» **Task goal**: Would you return, word for word, the lines of the data below from the line with "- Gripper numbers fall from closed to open" through the line with "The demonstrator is", and no others?

» **Given entries**:
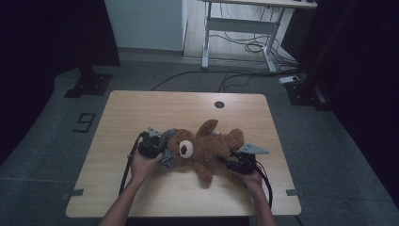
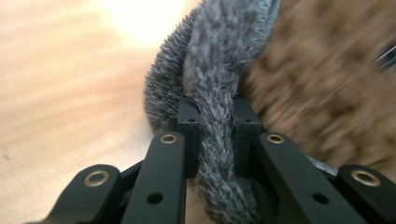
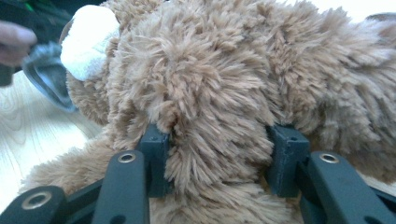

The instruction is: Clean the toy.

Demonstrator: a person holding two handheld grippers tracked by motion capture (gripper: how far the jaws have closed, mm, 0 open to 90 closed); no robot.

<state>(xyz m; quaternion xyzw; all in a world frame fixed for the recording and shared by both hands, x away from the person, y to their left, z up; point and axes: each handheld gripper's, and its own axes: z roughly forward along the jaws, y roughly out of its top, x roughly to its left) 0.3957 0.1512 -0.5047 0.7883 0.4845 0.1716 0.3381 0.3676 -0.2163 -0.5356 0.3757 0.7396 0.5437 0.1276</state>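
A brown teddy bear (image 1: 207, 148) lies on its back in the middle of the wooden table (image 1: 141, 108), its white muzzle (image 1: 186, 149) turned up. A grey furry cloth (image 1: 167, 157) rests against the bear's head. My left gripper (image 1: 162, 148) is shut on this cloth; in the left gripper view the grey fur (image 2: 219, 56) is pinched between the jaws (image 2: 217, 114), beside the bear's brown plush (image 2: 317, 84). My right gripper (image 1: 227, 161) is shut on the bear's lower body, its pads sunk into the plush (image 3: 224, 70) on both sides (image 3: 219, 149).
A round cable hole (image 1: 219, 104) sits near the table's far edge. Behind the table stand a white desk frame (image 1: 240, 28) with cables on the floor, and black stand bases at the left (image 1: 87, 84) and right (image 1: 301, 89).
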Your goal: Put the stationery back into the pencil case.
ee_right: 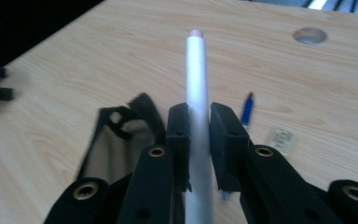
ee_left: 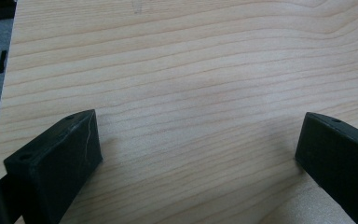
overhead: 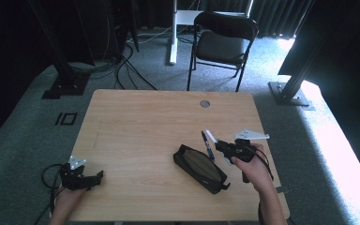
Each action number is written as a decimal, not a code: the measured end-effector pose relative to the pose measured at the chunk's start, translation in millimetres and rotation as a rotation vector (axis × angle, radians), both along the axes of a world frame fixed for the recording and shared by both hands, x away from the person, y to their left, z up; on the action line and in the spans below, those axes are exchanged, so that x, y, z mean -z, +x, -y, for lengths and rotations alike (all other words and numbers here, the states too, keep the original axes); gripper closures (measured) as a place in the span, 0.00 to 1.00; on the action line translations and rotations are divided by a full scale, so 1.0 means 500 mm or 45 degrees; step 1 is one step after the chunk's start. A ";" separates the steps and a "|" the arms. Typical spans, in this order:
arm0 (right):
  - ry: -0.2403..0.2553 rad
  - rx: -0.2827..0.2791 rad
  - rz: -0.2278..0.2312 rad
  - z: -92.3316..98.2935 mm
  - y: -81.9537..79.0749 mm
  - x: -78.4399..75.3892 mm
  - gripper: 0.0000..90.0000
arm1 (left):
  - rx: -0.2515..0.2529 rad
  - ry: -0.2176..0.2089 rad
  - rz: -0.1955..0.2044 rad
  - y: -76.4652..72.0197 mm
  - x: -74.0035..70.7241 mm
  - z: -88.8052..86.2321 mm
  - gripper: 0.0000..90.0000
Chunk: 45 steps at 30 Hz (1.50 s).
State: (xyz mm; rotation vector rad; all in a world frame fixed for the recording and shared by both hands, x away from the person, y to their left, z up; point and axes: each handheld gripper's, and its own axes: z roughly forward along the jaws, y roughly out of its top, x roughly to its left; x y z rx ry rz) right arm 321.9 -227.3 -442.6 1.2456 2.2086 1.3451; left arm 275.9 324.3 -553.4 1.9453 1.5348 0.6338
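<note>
My right gripper is shut on a white pen, which sticks out forward between the pads, pinkish tip away from me. From above, that gripper hovers at the table's right side, and the white pen points up and left from it. An open black pencil case lies just left of it; the case sits below and left of the jaws. A blue pen lies on the wood between case and gripper. My left gripper rests open at the table's front left corner, its jaws wide over bare wood.
A small pale tag or eraser lies on the wooden table near the blue pen. There is a round cable hole at the far edge. A black folding chair stands beyond the table, and dark frame posts flank it.
</note>
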 end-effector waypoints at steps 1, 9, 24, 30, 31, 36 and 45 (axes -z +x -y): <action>-0.001 -0.022 -0.002 -0.002 -0.004 -0.001 0.87 | 0.000 0.000 0.000 0.000 0.000 0.000 0.00; 0.007 -0.108 -0.015 -0.019 -0.020 0.000 0.87 | 0.000 0.000 0.000 0.000 0.000 0.000 0.00; -0.072 -0.275 -0.067 -0.069 -0.027 0.024 0.87 | 0.000 0.000 0.000 0.000 0.000 0.000 0.00; -0.150 -0.311 -0.087 -0.088 -0.018 0.038 0.87 | 0.001 0.000 0.000 0.000 0.000 0.000 0.00; -0.165 -0.316 -0.093 -0.092 -0.016 0.042 0.87 | 0.000 0.000 0.000 0.000 0.000 0.000 0.00; -0.222 -0.340 -0.132 -0.103 -0.007 0.057 0.87 | -0.002 -0.003 0.002 0.000 0.000 0.000 0.00; -0.309 -0.345 -0.180 -0.129 -0.001 0.077 0.87 | 0.000 0.000 0.000 0.000 0.000 0.000 0.00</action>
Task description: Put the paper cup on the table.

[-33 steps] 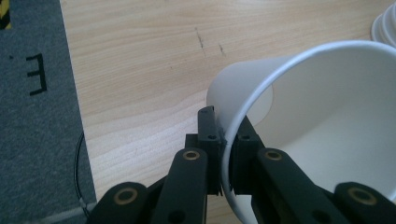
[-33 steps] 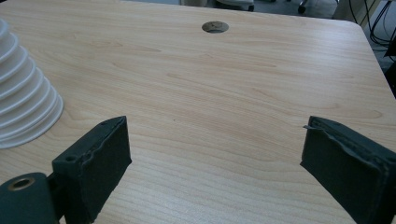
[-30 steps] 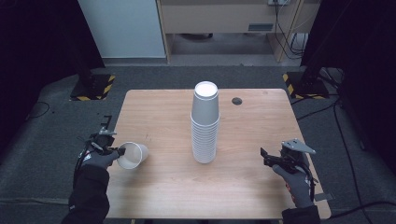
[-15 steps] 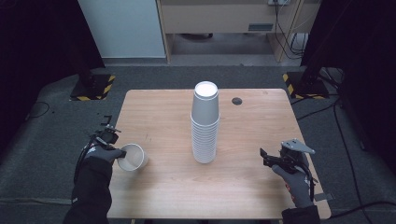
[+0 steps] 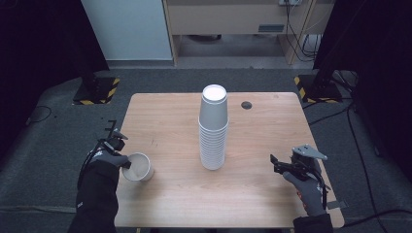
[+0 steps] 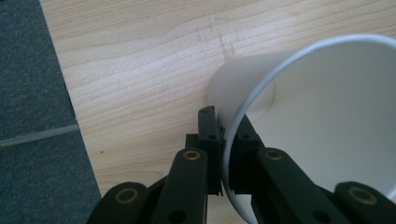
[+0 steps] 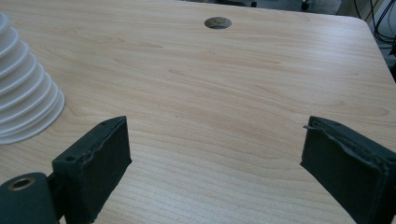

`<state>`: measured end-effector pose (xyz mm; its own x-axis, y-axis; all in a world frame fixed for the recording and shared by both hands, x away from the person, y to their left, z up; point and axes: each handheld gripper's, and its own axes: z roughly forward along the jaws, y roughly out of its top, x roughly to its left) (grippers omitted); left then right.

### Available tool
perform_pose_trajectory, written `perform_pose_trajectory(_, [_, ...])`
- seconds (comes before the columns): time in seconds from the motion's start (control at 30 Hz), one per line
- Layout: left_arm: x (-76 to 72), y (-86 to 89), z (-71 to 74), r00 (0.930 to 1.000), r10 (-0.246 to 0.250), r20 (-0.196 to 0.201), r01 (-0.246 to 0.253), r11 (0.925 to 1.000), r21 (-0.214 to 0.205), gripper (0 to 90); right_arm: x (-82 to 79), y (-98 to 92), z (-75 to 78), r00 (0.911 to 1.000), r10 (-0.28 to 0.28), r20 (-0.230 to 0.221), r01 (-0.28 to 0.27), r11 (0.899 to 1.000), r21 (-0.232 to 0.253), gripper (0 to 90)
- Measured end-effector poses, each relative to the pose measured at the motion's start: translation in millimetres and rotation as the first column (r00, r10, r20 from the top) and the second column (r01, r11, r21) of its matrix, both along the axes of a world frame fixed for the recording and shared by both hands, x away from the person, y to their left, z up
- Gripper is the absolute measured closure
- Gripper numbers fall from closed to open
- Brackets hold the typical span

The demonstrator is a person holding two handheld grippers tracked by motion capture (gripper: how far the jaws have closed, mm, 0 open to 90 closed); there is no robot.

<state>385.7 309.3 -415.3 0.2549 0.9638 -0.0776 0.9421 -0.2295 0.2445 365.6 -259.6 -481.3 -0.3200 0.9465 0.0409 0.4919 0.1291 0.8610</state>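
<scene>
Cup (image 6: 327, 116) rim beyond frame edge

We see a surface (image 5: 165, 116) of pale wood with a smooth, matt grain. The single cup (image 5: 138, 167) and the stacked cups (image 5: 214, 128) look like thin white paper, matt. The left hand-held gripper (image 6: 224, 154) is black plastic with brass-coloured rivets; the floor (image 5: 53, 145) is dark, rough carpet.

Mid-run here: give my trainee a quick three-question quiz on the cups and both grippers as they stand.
1. True or false: the left gripper pinches the rim of the single cup.
2. How do the right gripper's jaws stand? A) shut on a cup B) wide apart, nothing between them
3. What stands mid-table, upside down?

Key:
1. True; one jaw is inside the wall, one outside.
2. B
3. The cup stack.
</scene>
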Motion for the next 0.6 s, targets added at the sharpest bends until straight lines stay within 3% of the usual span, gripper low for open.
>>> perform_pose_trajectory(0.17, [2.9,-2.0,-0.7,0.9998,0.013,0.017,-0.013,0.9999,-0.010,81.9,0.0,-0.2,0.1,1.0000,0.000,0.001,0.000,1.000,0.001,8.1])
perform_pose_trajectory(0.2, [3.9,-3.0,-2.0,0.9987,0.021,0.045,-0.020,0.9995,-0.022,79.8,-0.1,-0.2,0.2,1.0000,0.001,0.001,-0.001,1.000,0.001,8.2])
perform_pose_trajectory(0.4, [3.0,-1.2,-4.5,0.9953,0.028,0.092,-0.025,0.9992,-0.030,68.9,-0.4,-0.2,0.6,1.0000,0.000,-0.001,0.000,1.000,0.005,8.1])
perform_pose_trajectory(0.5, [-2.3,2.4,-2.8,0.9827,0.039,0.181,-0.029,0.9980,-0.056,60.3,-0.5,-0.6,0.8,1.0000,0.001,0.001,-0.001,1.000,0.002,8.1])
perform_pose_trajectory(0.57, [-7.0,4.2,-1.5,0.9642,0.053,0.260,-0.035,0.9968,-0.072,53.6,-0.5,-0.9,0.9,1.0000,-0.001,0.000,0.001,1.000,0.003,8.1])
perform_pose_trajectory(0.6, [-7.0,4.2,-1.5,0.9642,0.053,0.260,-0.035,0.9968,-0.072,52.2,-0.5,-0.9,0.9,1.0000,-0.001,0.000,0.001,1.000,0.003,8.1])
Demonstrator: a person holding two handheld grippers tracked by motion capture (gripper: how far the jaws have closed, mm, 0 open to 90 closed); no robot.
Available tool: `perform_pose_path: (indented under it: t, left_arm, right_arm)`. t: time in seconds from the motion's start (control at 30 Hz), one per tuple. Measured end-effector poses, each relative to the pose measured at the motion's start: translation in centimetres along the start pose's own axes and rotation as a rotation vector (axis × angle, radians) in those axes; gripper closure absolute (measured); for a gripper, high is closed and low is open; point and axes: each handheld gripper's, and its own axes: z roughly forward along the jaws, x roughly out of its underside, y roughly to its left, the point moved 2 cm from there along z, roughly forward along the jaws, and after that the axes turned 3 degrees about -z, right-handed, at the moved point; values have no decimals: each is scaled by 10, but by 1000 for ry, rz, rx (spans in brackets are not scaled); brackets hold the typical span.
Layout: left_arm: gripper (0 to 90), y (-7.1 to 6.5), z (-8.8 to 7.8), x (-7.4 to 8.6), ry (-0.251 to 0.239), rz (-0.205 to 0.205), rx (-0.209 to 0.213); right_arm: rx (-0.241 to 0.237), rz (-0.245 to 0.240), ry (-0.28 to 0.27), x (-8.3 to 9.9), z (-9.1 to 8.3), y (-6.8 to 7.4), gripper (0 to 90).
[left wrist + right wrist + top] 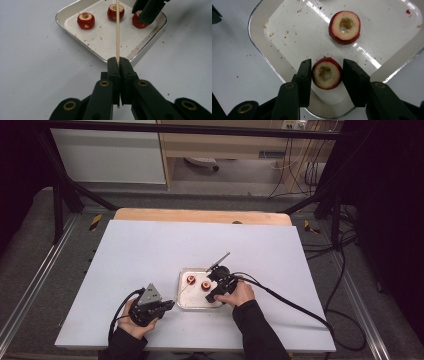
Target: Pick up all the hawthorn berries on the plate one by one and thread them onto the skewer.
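A thin wooden skewer (117, 30) stands pinched between the jaws of my left gripper (119, 60), pointing over a shallow metal tray (62, 17). The tray holds three cored red fruits; two (86, 20) (115, 12) lie free. My right gripper (327, 62) reaches down around the third fruit (327, 73), one jaw on each side; the left pad is at its skin and a sliver of gap shows at the right pad. In the high view the left gripper (171, 305) rests just left of the tray (186, 304), and the right gripper (212, 295) is over its right part.
The tray sits near the middle front of a white table top (150, 255), with red crumbs scattered in and around it. Black cables (295, 305) trail from both grippers. A metal frame and a dark floor surround the table.
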Motion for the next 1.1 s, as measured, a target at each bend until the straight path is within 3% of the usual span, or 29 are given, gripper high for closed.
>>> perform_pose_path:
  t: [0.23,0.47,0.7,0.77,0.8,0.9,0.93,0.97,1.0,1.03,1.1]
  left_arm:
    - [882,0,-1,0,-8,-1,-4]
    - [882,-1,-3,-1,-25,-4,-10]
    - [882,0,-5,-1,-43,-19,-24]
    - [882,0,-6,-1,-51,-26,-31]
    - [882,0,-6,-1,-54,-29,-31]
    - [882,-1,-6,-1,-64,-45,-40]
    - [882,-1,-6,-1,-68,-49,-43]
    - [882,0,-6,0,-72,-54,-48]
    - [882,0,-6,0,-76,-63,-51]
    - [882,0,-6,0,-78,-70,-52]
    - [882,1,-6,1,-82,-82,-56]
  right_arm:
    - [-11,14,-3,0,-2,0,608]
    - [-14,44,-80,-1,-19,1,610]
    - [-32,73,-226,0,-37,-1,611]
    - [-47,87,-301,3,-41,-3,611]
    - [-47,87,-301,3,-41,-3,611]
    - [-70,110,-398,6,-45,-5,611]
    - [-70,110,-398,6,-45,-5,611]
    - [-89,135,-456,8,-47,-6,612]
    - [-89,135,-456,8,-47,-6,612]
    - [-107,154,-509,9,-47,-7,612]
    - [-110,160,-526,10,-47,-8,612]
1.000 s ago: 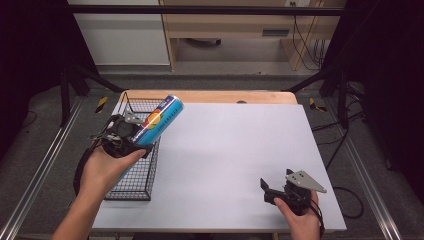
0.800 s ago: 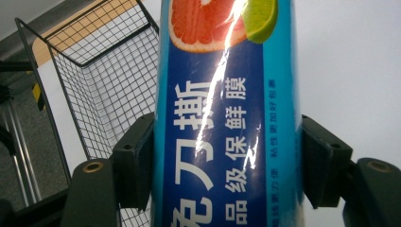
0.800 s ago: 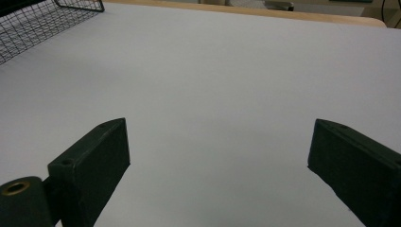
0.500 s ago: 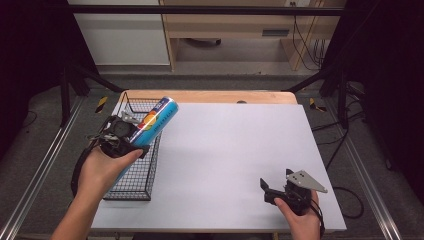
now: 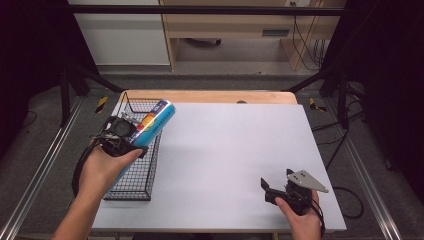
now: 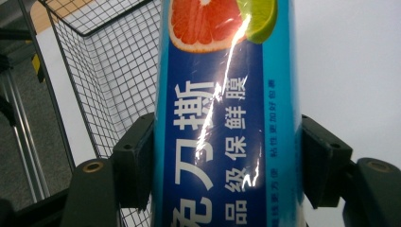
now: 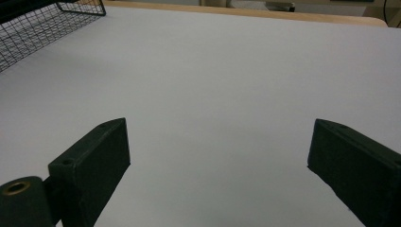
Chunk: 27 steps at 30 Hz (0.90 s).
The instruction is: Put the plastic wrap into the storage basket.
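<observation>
White table wide and bare in the middle; wire basket at its left edge, long side running front to back, open top. Blue cling-film box clamped crosswise in the left gripper, held in the air over the basket's far half, tilted, far end higher and leaning out past the basket's right wall toward the table; grapefruit and lime print at the upper end, white lettering down the face. Jaws pressing both long sides of the box near its lower half, no gap at either pad; grip looks square, not skewed. Right gripper parked low near the table's front right corner, jaws standing wide with nothing between them, bare table ahead; well apart from the box.

Likely step: lowering the box into the basket, or lifting it clear of it; cannot tell which from here. Either way:
- line the box up with the basket's long axis before any descent; as tilted now, far end would catch the right rim
- level it first, then straight down; no swinging in over the wire
- glossy wrap, so keep the clamp firm until the box rests on the mesh floor
- release only once supported; back out upward, clear of the rim
- right gripper fine where parked
</observation>
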Each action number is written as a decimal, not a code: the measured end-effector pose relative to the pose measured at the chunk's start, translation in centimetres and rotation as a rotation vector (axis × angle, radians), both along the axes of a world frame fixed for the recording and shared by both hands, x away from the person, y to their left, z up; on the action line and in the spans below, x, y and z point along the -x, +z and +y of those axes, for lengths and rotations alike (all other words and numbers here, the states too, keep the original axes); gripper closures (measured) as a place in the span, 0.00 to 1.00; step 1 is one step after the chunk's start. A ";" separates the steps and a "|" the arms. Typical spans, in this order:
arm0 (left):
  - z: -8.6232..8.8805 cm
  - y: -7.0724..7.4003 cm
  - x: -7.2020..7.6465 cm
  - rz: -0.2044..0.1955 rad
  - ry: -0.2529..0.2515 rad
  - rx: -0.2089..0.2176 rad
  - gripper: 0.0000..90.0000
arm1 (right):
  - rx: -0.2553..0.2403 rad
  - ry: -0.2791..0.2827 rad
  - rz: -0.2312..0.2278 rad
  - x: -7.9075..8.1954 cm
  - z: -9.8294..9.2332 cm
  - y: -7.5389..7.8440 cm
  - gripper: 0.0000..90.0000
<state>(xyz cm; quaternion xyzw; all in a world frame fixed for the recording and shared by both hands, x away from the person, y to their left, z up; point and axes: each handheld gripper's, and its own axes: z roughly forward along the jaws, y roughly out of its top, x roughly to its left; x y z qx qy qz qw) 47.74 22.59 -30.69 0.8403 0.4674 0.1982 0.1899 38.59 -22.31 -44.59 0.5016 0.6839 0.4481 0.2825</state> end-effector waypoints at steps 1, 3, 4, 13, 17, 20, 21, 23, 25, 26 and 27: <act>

» **Your response**:
- Gripper numbers fall from closed to open
- Brackets hold the typical span

The demonstrator is a person holding two handheld grippers tracked by motion capture (gripper: how far the jaws have closed, mm, 0 open to 90 closed); there is no robot.

Nothing else goes in the answer.